■ **INSTRUCTIONS FOR THE TASK**:
The data should be transcribed in its entirety, word for word.

■ **DATA EXCERPT**:
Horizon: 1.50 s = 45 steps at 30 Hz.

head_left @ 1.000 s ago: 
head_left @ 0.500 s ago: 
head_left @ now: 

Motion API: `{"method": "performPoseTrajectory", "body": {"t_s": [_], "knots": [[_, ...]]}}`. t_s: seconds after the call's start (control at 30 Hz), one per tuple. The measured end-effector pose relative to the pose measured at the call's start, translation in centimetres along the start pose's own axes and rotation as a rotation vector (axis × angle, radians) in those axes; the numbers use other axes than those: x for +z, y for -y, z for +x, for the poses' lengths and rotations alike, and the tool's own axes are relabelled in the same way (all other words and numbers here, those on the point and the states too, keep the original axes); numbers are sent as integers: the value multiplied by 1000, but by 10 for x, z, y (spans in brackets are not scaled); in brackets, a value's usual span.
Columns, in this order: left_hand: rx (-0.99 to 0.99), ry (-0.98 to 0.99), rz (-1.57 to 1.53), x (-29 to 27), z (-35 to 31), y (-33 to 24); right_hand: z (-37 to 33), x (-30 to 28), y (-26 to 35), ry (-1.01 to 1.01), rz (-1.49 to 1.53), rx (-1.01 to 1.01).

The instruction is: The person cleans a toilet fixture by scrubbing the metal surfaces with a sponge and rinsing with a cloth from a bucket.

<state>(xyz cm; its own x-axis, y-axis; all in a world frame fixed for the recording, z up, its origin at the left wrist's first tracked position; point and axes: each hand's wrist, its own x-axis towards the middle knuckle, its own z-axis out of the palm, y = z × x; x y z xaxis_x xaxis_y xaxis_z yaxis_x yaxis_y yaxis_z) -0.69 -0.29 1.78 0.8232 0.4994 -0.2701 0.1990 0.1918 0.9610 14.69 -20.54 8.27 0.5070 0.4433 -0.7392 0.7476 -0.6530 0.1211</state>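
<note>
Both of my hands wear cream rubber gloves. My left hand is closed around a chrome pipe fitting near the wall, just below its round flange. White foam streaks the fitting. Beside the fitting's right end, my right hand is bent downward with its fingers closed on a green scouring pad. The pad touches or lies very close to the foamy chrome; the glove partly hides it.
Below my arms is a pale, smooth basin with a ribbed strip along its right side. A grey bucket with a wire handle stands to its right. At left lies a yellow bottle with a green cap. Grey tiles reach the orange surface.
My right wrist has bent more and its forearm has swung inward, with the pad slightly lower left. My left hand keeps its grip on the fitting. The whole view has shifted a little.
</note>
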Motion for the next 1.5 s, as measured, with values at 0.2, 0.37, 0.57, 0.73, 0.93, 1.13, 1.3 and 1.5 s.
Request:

■ **EXERCISE RESULT**:
Horizon: 1.50 s = 45 steps at 30 Hz.

head_left @ 1.000 s ago: 
head_left @ 0.500 s ago: 
head_left @ now: 

Motion API: `{"method": "performPoseTrajectory", "body": {"t_s": [_], "knots": [[_, ...]]}}`. t_s: seconds after the call's start (control at 30 Hz), one per tuple. The measured end-effector pose relative to the pose measured at the call's start, translation in centimetres along the start pose's own axes and rotation as a rotation vector (axis × angle, radians) in those axes; the numbers use other axes than those: x for +z, y for -y, z for +x, for the poses' lengths and rotations alike, and the tool's own axes are relabelled in the same way (all other words and numbers here, those on the point and the states too, keep the original axes); numbers are sent as integers: the value multiplied by 1000, but by 10 for x, z, y (spans in brackets are not scaled); in brackets, a value's usual span.
Columns, in this order: left_hand: rx (-0.99 to 0.99), ry (-0.98 to 0.99), rz (-1.57 to 1.53), x (-29 to 27), z (-35 to 31), y (-33 to 24); right_hand: z (-37 to 33), x (-30 to 28), y (-26 to 35), ry (-1.01 to 1.01), rz (-1.49 to 1.53), rx (-1.01 to 1.01).

The instruction is: The person cleans a toilet fixture by scrubbing the metal surfaces with a sponge and rinsing with a cloth from a bucket.

<state>(xyz cm; its own x-axis, y-axis; all in a world frame fixed for the recording, z up, its origin at the left wrist's first tracked position; point and axes: each hand's wrist, its own x-axis towards the middle knuckle, its own z-axis out of the palm, y = z × x; x y z xaxis_x xaxis_y xaxis_z yaxis_x yaxis_y yaxis_z) -0.69 -0.29 1.78 0.8232 0.4994 -0.2701 0.1990 0.1918 0.9610 14.69 -20.54 8.27 0.5070 0.4433 -0.7392 0.7476 -0.6530 0.1211</state>
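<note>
Both of my hands wear cream rubber gloves. My left hand is closed around a chrome pipe fitting near the wall, just below its round flange. White foam streaks the fitting. Beside the fitting's right end, my right hand is bent downward with its fingers closed on a green scouring pad. The pad touches or lies very close to the foamy chrome; the glove partly hides it.
Below my arms is a pale, smooth basin with a ribbed strip along its right side. A grey bucket with a wire handle stands to its right. At left lies a yellow bottle with a green cap. Grey tiles reach the orange surface.
My right wrist has bent more and its forearm has swung inward, with the pad slightly lower left. My left hand keeps its grip on the fitting. The whole view has shifted a little.
</note>
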Motion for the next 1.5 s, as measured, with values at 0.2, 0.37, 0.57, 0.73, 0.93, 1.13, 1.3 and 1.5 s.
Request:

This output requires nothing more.